Improve eigh accuracy and benchmark balance by msaroufim · Pull Request #156 · gpu-mode/reference-kernels

msaroufim · 2026-06-26T22:24:21Z

Summary

Add a direct eigenvalue accuracy gate for eigh outputs using torch.linalg.eigvalsh(A).
Keep the existing invariant checks for A @ Q = Q @ diag(L), reconstruction, orthogonality, sorting, shapes, devices, and finiteness.
Document the eigenvalue check in the problem description.
Prune the ranked benchmark set from 13 to 10 rows after feedback that the geomean was dominated by the slowest dense shapes.
Mark the checked-in local benchmark measurements as pre-prune so stale 14-case numbers are not quoted as current results.

Rationale

The residual invariants validate the returned decomposition, but they do not explicitly bound the returned eigenvalue spectrum.

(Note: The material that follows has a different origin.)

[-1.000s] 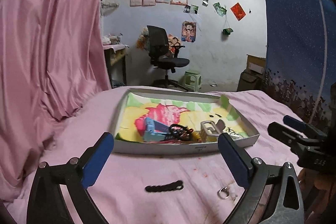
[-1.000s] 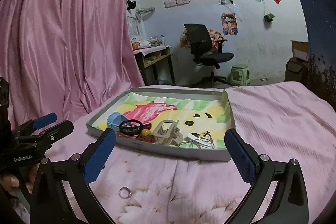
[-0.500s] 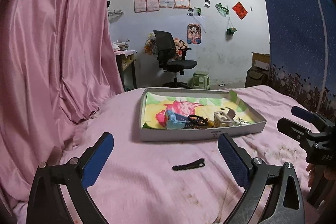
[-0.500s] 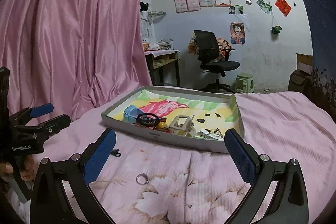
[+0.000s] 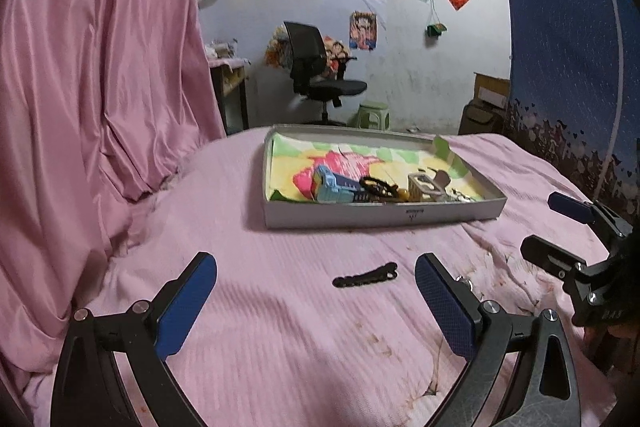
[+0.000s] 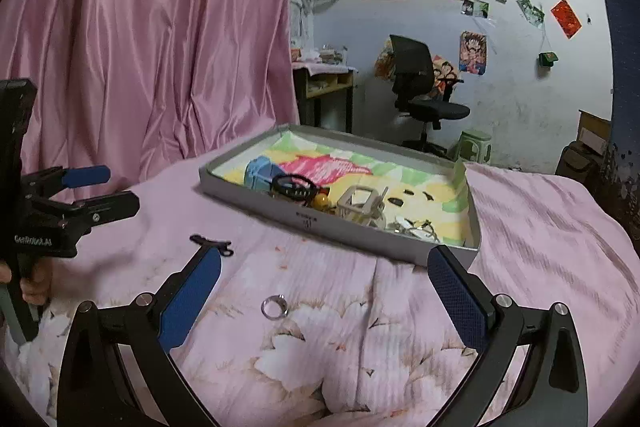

Eigenvalues do not have the sign/eigenspace ambiguity that eigenvectors do, so comparing L against eigvalsh(A) is a clean extra correctness gate.

The new check uses a loose n * eps32-scaled tolerance consistent with the existing residual checks, and scales the error by the larger of ||eigvalsh(A)||_inf, ||A||_1 / n, and 1.0.

Benchmark feedback also pointed out that the previous ranked set was overly concentrated on expensive n=512,batch=640 and n=1024,batch=60 cases. This PR keeps the broad 39-case correctness set, but removes three slow/redundant ranked rows:

batch=8,n=2048,dense
batch=60,n=1024,case=nearrank
batch=640,n=512,case=lapack_dense_even_spectrum

The resulting benchmark list has 10 rows covering dense, mixed, rank-deficient, clustered, and one LAPACK dense-spectrum case. The removed structures still remain covered by correctness tests where applicable.

Scope Notes

Code changes are in reference-kernels, under problems/linalg/eigh_py.
The active leaderboard shape source is problems/linalg/eigh_py/task.yml benchmarks:.
Profile mode is not implemented in this PR's eval.py; profiling capture/range work is tracked separately in gpu-mode/reference-kernels#157.
Reward-hacking hardening follow-ups are tracked separately in gpu-mode/reference-kernels#159, #160, and #161.

Validation

/Users/mark/Dev/kernelbot/.venv/bin/ruff check problems/linalg/eigh_py
python3 -m py_compile problems/linalg/eigh_py/eval.py problems/linalg/eigh_py/reference.py problems/linalg/eigh_py/task.py problems/linalg/eigh_py/submission.py problems/linalg/eigh_py/submissions/torch_eigh.py problems/linalg/eigh_py/submissions/triton_diagonal_fast_path.py
git diff --check
Parsed task.yml with Ruby YAML: tests=39, benchmarks=10
Local KernelBot debug API on B200 before benchmark pruning:
- torch_eigh.py test: 39/39 passed, evaluator duration 7.396s
- triton_diagonal_fast_path.py test: 39/39 passed, evaluator duration 7.470s

Need regenerated B200 benchmark measurements for the current 10-case benchmark set.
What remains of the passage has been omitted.